# RECORDS SHOWN:
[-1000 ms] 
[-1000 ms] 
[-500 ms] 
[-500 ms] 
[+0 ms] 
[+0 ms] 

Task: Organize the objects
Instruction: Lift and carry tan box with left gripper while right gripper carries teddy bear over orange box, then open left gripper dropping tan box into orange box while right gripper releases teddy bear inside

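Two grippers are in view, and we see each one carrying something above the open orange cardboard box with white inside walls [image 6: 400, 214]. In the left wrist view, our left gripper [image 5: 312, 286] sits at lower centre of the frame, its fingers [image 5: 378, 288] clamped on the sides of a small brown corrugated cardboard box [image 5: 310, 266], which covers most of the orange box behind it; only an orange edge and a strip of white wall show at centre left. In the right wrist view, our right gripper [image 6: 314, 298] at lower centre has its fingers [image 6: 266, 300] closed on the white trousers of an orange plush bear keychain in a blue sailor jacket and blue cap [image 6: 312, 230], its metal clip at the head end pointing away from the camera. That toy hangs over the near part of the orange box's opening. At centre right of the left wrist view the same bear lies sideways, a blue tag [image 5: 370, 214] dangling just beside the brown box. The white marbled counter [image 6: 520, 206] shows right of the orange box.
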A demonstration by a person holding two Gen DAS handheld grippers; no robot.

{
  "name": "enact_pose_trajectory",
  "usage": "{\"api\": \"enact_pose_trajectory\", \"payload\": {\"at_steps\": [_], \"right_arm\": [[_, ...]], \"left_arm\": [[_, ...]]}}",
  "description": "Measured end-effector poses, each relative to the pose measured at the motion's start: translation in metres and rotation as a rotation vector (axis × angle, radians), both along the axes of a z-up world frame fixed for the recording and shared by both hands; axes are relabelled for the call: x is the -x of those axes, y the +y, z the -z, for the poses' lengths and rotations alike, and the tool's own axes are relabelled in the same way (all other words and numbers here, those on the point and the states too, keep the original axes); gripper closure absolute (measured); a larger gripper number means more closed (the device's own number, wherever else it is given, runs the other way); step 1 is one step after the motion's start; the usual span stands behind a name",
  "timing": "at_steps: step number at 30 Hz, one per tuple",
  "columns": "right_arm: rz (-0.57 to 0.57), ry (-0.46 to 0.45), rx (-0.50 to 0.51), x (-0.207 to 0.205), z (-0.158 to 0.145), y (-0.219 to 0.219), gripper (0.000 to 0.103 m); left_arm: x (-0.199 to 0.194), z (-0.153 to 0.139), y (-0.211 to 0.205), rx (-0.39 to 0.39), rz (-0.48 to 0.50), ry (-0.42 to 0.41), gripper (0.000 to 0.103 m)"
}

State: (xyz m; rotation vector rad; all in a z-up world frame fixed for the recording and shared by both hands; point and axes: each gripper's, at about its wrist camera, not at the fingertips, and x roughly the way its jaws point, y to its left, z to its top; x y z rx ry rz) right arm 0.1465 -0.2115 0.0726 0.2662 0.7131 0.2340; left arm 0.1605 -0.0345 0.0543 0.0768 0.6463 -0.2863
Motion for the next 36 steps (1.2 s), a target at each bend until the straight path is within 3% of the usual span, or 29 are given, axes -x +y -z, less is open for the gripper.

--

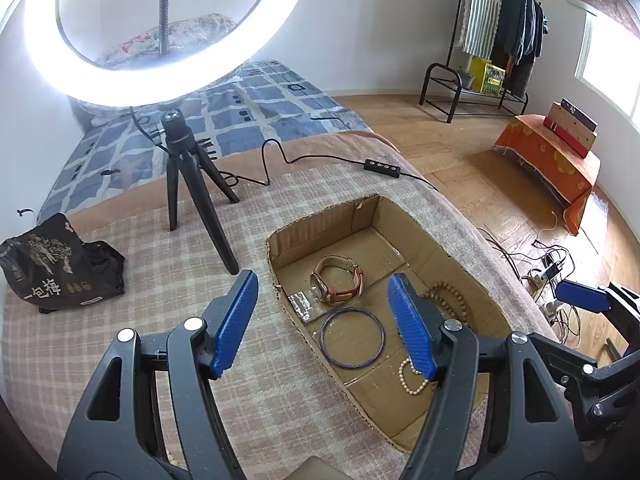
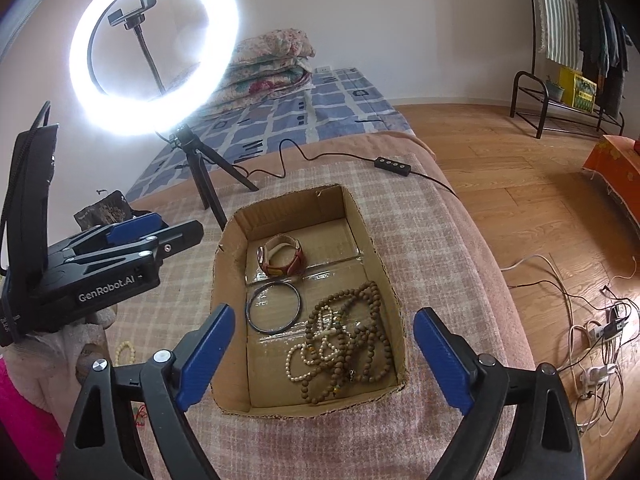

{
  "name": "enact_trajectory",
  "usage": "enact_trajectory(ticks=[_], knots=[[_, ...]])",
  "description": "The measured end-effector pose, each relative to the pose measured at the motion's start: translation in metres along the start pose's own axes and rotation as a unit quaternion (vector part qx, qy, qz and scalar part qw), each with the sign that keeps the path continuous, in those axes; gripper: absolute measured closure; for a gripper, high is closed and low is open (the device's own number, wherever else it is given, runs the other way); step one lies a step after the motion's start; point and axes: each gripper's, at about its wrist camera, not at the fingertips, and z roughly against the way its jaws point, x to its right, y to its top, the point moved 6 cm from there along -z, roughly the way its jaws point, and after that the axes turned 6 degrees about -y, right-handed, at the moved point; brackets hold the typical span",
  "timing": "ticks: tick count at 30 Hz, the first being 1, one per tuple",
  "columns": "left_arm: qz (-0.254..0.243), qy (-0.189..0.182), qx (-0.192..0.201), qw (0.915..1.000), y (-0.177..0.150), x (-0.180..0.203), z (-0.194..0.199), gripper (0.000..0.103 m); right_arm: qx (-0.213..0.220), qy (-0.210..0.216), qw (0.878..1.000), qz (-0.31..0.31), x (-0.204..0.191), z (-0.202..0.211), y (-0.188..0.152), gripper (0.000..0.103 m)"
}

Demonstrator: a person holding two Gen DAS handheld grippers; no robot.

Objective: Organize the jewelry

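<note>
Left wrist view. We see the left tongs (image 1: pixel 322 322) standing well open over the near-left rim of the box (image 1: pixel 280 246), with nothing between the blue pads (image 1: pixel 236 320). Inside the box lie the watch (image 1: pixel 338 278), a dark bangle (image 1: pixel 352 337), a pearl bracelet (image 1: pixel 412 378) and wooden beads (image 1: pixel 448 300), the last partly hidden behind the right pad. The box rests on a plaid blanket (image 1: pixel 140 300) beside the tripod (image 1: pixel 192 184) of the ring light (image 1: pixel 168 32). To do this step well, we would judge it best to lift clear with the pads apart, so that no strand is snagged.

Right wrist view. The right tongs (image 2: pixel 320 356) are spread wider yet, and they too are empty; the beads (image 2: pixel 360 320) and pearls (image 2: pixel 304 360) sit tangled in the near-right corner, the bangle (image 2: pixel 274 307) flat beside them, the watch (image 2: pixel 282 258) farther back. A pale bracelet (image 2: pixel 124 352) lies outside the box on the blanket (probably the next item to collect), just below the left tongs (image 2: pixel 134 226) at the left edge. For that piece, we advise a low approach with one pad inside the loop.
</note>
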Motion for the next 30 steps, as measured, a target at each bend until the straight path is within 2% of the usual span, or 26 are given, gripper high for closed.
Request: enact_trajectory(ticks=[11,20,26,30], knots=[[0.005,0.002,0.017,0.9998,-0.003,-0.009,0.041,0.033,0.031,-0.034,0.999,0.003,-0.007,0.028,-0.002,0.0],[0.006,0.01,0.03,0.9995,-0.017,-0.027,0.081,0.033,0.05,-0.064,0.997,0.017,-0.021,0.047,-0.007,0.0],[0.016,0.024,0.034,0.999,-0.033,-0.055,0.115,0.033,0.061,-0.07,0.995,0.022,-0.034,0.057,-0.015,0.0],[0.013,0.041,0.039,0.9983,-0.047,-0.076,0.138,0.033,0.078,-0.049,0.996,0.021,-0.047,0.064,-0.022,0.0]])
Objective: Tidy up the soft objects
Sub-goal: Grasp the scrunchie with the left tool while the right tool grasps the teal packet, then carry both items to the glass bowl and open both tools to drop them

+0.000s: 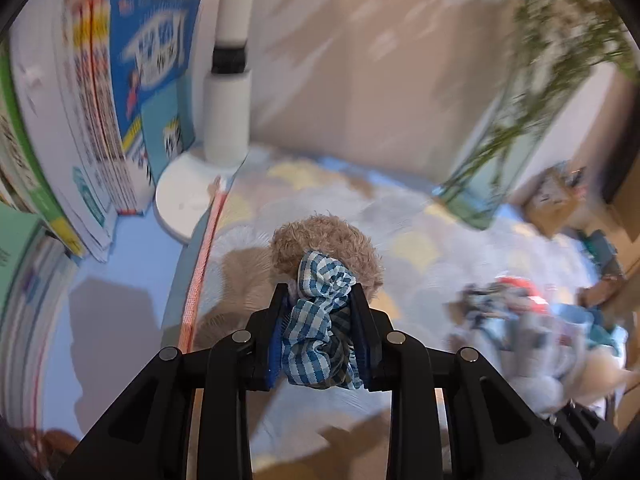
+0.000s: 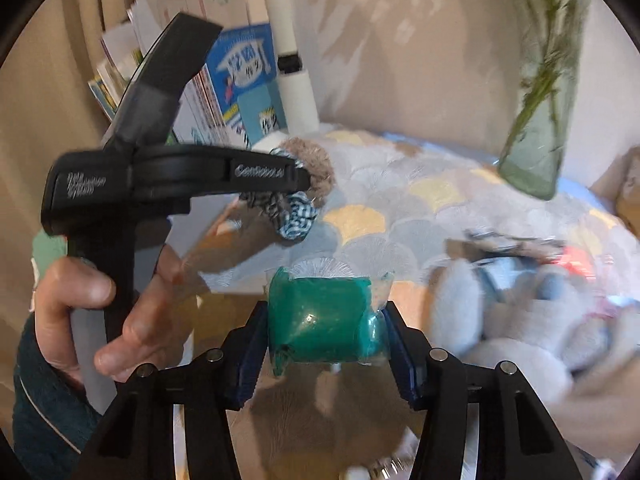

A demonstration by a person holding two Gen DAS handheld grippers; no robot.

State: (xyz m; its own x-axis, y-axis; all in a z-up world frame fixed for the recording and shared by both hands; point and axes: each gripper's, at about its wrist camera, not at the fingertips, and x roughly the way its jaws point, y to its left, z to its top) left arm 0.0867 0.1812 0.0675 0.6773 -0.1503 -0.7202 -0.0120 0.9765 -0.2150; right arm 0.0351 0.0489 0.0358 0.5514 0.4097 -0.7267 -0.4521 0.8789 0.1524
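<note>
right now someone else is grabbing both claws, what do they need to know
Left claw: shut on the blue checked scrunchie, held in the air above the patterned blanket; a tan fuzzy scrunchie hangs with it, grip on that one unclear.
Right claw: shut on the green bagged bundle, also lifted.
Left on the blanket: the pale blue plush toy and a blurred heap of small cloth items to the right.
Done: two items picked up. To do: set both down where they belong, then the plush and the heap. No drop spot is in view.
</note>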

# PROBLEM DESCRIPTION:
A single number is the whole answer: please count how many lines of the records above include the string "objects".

# ANSWER AREA:
2